--- START ---
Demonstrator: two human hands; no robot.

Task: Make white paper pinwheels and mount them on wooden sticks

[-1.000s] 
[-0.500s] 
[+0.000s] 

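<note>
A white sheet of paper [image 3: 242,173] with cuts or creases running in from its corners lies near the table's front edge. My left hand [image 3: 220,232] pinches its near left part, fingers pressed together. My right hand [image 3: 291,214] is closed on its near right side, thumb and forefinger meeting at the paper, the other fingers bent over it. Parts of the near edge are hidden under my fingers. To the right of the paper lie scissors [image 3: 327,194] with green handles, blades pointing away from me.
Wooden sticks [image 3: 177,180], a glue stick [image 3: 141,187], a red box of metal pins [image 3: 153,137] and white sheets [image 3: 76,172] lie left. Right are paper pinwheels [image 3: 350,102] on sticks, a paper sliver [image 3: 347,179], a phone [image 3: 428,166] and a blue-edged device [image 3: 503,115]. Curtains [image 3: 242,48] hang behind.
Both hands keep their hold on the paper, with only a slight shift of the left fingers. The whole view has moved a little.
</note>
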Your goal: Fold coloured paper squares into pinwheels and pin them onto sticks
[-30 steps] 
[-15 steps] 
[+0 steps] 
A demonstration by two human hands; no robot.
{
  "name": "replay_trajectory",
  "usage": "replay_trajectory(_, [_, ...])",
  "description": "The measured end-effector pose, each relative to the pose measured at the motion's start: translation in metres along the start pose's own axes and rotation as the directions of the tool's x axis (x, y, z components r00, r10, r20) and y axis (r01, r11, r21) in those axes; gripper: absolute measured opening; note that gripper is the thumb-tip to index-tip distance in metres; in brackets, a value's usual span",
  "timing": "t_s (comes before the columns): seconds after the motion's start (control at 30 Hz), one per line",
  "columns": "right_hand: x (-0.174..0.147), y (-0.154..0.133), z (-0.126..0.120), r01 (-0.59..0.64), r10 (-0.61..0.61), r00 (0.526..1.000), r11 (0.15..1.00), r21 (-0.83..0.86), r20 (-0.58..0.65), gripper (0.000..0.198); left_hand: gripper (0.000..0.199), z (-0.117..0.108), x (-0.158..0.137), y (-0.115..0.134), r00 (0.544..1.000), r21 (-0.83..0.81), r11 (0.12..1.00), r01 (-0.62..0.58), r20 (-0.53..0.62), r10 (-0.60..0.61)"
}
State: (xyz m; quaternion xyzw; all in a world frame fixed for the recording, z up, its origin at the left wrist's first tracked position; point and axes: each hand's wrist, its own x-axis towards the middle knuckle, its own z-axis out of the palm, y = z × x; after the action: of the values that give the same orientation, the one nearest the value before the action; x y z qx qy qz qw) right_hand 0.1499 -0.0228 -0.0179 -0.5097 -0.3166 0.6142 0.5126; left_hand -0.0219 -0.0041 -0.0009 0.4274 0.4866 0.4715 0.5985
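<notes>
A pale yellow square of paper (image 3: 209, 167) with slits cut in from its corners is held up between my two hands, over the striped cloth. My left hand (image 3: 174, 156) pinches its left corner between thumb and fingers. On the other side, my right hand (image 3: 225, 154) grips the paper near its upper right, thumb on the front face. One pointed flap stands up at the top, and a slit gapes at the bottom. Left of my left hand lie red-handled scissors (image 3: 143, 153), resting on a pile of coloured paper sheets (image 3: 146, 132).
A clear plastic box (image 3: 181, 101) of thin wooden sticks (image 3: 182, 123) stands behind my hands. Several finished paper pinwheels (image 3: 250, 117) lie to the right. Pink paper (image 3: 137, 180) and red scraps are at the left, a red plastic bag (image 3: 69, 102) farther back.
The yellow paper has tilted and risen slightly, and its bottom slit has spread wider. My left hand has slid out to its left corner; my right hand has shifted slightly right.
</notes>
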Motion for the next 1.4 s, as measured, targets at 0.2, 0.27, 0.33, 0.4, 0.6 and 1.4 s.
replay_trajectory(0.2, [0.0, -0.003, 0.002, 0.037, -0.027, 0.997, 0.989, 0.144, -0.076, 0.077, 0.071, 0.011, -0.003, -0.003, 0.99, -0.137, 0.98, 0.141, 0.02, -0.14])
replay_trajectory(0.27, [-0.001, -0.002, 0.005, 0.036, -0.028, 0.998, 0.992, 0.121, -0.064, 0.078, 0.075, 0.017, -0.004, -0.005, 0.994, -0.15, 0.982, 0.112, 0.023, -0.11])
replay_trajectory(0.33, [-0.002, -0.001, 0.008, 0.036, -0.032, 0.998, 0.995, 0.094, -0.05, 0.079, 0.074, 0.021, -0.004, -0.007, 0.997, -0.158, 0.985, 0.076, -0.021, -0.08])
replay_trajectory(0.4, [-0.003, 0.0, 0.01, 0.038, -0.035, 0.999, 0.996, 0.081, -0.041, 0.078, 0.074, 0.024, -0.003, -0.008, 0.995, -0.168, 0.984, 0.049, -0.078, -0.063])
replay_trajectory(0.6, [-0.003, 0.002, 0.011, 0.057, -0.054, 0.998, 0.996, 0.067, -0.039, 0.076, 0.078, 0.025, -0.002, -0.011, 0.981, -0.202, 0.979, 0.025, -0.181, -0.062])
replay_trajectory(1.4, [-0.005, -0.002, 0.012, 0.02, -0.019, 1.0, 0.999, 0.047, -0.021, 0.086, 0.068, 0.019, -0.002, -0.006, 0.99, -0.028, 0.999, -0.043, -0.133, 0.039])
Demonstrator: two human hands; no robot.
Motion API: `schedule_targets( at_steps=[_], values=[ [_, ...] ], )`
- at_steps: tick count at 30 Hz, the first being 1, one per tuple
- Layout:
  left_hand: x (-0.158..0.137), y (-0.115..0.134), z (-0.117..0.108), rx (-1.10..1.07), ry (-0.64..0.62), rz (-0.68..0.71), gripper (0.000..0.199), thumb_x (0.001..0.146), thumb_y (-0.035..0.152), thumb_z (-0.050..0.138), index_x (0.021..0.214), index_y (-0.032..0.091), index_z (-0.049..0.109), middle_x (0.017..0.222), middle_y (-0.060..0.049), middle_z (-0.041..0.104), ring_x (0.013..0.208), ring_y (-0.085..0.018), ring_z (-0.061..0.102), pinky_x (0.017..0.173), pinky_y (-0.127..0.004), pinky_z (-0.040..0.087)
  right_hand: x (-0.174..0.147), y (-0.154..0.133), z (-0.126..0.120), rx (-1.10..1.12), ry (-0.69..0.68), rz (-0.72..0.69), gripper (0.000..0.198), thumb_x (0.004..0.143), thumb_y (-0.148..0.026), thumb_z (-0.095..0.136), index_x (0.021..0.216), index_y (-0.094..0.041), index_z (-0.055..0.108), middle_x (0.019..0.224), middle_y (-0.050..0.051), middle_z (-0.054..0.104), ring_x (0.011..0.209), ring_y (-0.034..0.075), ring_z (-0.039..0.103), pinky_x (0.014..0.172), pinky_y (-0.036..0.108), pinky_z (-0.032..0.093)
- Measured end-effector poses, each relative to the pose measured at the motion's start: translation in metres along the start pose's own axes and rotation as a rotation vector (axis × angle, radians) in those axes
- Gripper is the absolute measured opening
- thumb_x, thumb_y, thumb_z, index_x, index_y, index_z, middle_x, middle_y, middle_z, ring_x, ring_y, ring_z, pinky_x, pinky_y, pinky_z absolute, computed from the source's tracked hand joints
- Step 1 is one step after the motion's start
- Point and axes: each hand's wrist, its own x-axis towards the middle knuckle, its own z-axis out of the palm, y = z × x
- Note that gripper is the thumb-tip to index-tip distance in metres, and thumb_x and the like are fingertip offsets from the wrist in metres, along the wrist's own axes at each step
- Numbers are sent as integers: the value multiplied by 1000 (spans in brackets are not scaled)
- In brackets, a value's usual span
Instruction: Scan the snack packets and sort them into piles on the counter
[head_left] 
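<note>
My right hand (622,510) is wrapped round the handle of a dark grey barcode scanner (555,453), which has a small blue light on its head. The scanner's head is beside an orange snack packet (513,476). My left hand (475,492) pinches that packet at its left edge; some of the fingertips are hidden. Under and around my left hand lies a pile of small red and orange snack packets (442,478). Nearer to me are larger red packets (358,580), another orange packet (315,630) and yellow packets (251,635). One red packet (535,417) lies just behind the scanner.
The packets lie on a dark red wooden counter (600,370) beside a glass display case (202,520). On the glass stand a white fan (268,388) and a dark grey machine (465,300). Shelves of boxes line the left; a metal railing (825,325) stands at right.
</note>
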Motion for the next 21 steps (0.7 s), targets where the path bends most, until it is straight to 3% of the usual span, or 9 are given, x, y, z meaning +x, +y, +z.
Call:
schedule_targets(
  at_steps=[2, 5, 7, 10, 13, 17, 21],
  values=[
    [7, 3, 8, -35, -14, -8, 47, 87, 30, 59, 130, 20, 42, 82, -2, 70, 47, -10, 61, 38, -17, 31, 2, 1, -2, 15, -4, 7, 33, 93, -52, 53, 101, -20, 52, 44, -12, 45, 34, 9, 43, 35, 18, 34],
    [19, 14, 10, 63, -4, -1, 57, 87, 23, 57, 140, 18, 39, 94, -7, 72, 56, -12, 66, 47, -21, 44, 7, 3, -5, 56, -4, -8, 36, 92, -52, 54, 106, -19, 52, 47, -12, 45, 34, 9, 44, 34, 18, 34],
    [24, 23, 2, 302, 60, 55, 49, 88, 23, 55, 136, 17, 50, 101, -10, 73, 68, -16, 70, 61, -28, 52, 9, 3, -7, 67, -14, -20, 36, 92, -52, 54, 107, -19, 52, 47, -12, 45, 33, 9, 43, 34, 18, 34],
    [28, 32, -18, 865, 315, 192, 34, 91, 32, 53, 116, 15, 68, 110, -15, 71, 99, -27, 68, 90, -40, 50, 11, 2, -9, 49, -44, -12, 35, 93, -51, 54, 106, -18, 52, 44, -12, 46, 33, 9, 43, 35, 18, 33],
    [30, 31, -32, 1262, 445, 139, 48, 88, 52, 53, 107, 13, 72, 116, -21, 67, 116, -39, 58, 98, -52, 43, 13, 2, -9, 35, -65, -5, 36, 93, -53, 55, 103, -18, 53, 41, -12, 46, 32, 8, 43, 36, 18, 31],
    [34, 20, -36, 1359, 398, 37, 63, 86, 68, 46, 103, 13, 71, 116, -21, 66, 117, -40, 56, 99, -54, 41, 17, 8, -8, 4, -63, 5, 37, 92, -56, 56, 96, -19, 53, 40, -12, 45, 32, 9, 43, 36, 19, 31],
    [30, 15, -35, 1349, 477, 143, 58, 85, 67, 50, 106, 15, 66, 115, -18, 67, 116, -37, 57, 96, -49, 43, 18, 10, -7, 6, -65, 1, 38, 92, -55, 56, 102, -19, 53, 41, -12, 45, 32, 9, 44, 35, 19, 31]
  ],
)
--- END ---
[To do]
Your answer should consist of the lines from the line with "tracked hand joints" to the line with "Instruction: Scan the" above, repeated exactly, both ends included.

[Finished task]
- thumb_x, thumb_y, thumb_z, index_x, index_y, index_z, middle_x, middle_y, middle_z, ring_x, ring_y, ring_z, pinky_x, pinky_y, pinky_z absolute, computed from the source's tracked hand joints
- Step 1 is one step after the motion's start
- Point and axes: each hand's wrist, its own x-axis towards the middle knuckle, its own z-axis out of the palm, y = z × x
- Note that gripper is the thumb-tip to index-tip distance in metres, and thumb_x and the like are fingertip offsets from the wrist in metres, along the wrist's own axes at each step
- Numbers are sent as integers: the value multiplied by 1000 (spans in brackets are not scaled)
- In brackets, a value's usual span
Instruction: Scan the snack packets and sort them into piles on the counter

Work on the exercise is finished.